━━━━━ Data extract

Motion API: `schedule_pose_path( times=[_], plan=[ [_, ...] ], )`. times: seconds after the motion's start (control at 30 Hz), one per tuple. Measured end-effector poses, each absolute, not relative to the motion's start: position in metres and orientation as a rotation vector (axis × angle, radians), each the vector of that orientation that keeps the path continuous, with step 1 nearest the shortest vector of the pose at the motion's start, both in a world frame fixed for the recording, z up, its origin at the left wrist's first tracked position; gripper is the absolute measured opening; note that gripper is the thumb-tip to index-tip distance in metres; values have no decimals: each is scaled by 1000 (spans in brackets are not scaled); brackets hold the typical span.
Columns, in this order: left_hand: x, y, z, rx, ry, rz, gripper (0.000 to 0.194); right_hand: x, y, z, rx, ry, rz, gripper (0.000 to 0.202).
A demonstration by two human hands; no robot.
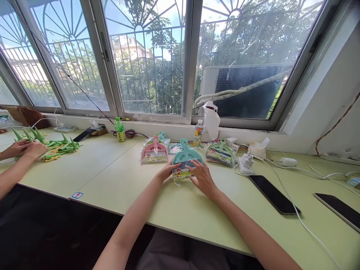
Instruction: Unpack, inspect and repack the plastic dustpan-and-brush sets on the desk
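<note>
A teal dustpan set (185, 152) at 12 o'clock, between two hands.
Seen from the person's seat, the left hand (165, 171) grasps the set's left side, while the right hand (203, 177) lies unclenched across its front, fingers spread. A dark phone (274, 195) rests on the desk (123, 180) at 2 o'clock. Farther off, a pink dustpan set (154, 153) lies at 11 and green dustpan sets (221, 153) at 1, before the window (152, 67).
</note>
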State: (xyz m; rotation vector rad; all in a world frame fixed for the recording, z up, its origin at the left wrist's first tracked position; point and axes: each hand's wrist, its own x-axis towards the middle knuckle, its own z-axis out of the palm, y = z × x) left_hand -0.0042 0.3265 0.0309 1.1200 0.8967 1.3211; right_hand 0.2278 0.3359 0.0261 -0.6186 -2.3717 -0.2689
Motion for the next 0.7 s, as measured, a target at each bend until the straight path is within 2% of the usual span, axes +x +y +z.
schedule_pose_path(
  times=[0.2,0.33,0.47,0.7],
  plan=[
    [-7,330,31,1019,908,1446,75,229,341,22,-555,-2497,-357,35],
    [-9,332,32,969,927,1495,72,227,343,22,-593,-2464,-244,22],
    [-7,332,32,912,954,1506,69,228,348,21,-669,-2291,88,31],
    [-4,329,32,895,921,1504,57,227,364,12,-894,-1807,964,43]
  ],
)
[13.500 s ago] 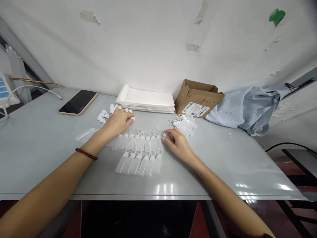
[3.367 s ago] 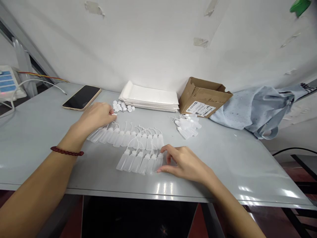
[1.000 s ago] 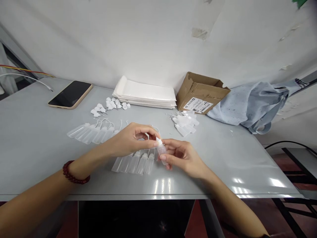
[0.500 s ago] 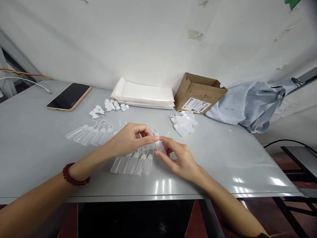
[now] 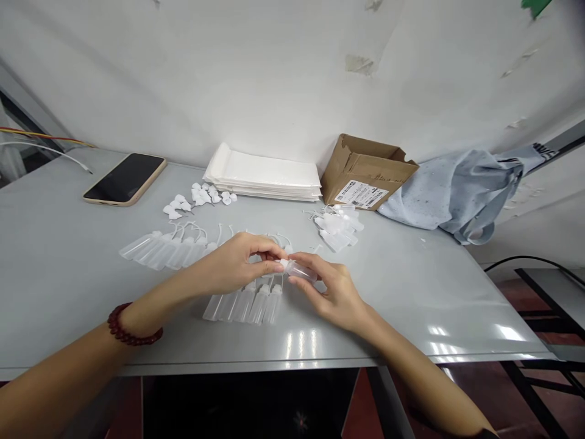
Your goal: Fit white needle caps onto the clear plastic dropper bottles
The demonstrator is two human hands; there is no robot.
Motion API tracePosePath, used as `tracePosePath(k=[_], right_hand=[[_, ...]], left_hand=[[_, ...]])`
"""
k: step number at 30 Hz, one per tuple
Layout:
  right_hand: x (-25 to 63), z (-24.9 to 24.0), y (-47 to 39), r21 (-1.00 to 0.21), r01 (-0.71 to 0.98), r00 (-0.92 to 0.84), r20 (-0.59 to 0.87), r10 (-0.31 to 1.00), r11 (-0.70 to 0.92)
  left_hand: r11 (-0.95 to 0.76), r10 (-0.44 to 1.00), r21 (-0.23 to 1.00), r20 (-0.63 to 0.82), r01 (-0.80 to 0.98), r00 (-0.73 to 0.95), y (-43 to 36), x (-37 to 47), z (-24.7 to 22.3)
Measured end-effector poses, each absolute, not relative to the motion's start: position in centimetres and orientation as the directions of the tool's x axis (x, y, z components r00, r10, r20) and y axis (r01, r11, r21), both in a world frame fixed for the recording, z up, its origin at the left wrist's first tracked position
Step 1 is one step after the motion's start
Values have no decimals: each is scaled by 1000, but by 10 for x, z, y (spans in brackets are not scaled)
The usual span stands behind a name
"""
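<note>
Over the middle of the table, my right hand (image 5: 326, 286) grips the body of a small clear plastic squeeze bottle (image 5: 302, 272), which lies nearly level. My left hand (image 5: 249, 262) pinches the white cap (image 5: 284, 264) at the bottle's left end. Under and beside my hands, several like bottles (image 5: 245, 303) lie in a row toward the front edge. Another row of bottles (image 5: 167, 250) with thin strap-like tails is fanned out to the left, partly covered by my left hand. Farther right is a loose pile of bottles (image 5: 338, 227).
Small white tips (image 5: 201, 194), some with needles, lie behind the left row. A phone (image 5: 125, 178) is at the left. White padded envelopes (image 5: 265, 175) are stacked against the wall, near a cardboard box (image 5: 368, 171) and a light blue cloth bag (image 5: 439, 192).
The bottle in my hands has tipped from slanted upright to nearly level, its cap now pointing left. My left hand has shifted slightly left and down with the cap.
</note>
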State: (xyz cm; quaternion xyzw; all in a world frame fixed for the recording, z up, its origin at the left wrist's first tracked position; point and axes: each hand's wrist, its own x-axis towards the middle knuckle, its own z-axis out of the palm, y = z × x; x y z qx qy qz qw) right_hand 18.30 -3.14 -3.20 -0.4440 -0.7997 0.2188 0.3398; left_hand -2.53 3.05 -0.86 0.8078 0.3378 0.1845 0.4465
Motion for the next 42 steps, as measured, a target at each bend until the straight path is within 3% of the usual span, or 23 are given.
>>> tracePosePath(k=[5, 12, 15, 18, 22, 25, 29, 36, 42], right_hand=[[183, -30, -31, -686, 541, -345, 346, 872, 486], [185, -16, -27, -958, 280, -318, -26, 948, 68], [186, -17, -26, -972, 227, -315, -9, 949, 67], [185, -23, -27, -907, 339, -255, 165, 953, 248], [183, -29, -29, -671, 536, -296, 419, 858, 512], [183, -32, -29, -529, 579, -367, 509, 778, 620], [184, -32, -28, -491, 582, -401, 520, 754, 648], [187, -25, -27, -758, 503, -349, 261, 900, 415], [190, -19, -24, -935, 330, -355, 3, 935, 128]], left_hand=[[-367, 751, 875, 78, 316, 655, 26, -21, -9], [-506, 741, 828, 276, 239, 613, 21, -16, -12], [-488, 751, 838, 261, 244, 606, 21, -17, -11], [-329, 814, 889, 95, 320, 573, 23, -19, -8], [-190, 789, 902, -96, 389, 607, 26, -21, -4], [-169, 768, 910, -120, 379, 629, 27, -21, -3], [-223, 748, 899, -89, 376, 657, 25, -20, -3], [-536, 718, 758, 176, 373, 673, 21, -18, -9], [-635, 672, 695, 283, 337, 684, 18, -17, -11]])
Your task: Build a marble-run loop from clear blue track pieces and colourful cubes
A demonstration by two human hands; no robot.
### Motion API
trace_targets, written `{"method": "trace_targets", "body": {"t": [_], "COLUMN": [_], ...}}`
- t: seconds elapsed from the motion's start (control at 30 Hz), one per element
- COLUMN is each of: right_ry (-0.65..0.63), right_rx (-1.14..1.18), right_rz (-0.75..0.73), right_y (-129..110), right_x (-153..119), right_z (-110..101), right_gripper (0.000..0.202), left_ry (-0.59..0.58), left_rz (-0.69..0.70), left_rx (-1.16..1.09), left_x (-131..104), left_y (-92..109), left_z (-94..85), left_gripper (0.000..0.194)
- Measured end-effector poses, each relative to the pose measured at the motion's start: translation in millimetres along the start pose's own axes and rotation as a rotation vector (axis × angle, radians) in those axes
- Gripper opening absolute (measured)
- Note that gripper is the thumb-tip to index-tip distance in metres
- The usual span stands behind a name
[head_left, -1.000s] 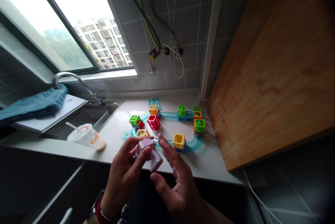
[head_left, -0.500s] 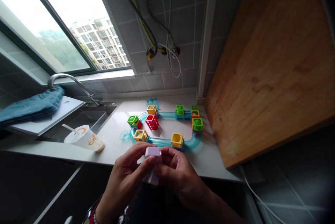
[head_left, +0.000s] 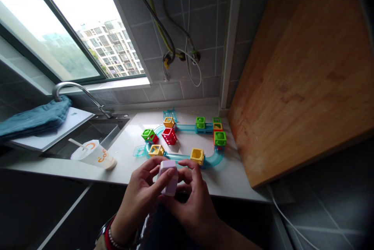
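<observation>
My left hand (head_left: 143,189) is closed round a small lilac block-like case (head_left: 170,182) with a whitish edge, its thumb across the near face. Its exact kind I cannot make out. On the case's right side my right hand (head_left: 194,199) is curved with its fingers apart. The right thumb lies at the case's lower end; whether it touches is unclear. A pale, crinkled strip (head_left: 145,228) hangs below the left hand. Just beyond the hands, on the white counter (head_left: 187,111), a loop of clear blue toy track (head_left: 215,159) carries yellow cube frames (head_left: 197,156) and green cube frames (head_left: 220,138).
A red cube frame (head_left: 169,136) sits inside the loop. On the left, a lidded drink cup (head_left: 95,153) with a straw leans near the sink (head_left: 109,137) and faucet (head_left: 78,86). A blue cloth (head_left: 37,117) lies on a white board. A large wooden board (head_left: 306,74) stands at right.
The lilac case has been turned and raised slightly in my left hand. My right hand's fingers have loosened and spread away from it, with the thumb moved down to its lower end.
</observation>
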State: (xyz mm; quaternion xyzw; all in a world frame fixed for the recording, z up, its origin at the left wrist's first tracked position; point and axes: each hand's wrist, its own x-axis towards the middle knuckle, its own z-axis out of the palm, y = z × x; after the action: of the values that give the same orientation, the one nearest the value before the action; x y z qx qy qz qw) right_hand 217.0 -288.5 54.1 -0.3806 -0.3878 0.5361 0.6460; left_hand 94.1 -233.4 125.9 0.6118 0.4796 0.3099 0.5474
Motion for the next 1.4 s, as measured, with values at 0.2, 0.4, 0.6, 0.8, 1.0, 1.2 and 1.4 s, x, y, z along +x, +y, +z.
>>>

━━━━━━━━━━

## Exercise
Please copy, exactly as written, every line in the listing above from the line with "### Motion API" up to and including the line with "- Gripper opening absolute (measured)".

## Answer
### Motion API
trace_targets, written `{"method": "trace_targets", "body": {"t": [_], "COLUMN": [_], ...}}`
- t: seconds elapsed from the motion's start (control at 30 Hz), one per element
- COLUMN is each of: right_ry (-0.65..0.63), right_rx (-1.14..1.18), right_rz (-0.75..0.73), right_y (-129..110), right_x (-153..119), right_z (-110..101), right_gripper (0.000..0.202), left_ry (-0.59..0.58), left_rz (-0.69..0.70), left_rx (-1.16..1.09), left_x (-131..104), left_y (-92..109), left_z (-94..85), left_gripper (0.000..0.194)
- Measured end-effector poses, each relative to the pose measured at the motion's start: translation in millimetres along the start pose's own axes and rotation as a rotation vector (axis × angle, radians) in those axes
- Gripper opening absolute (measured)

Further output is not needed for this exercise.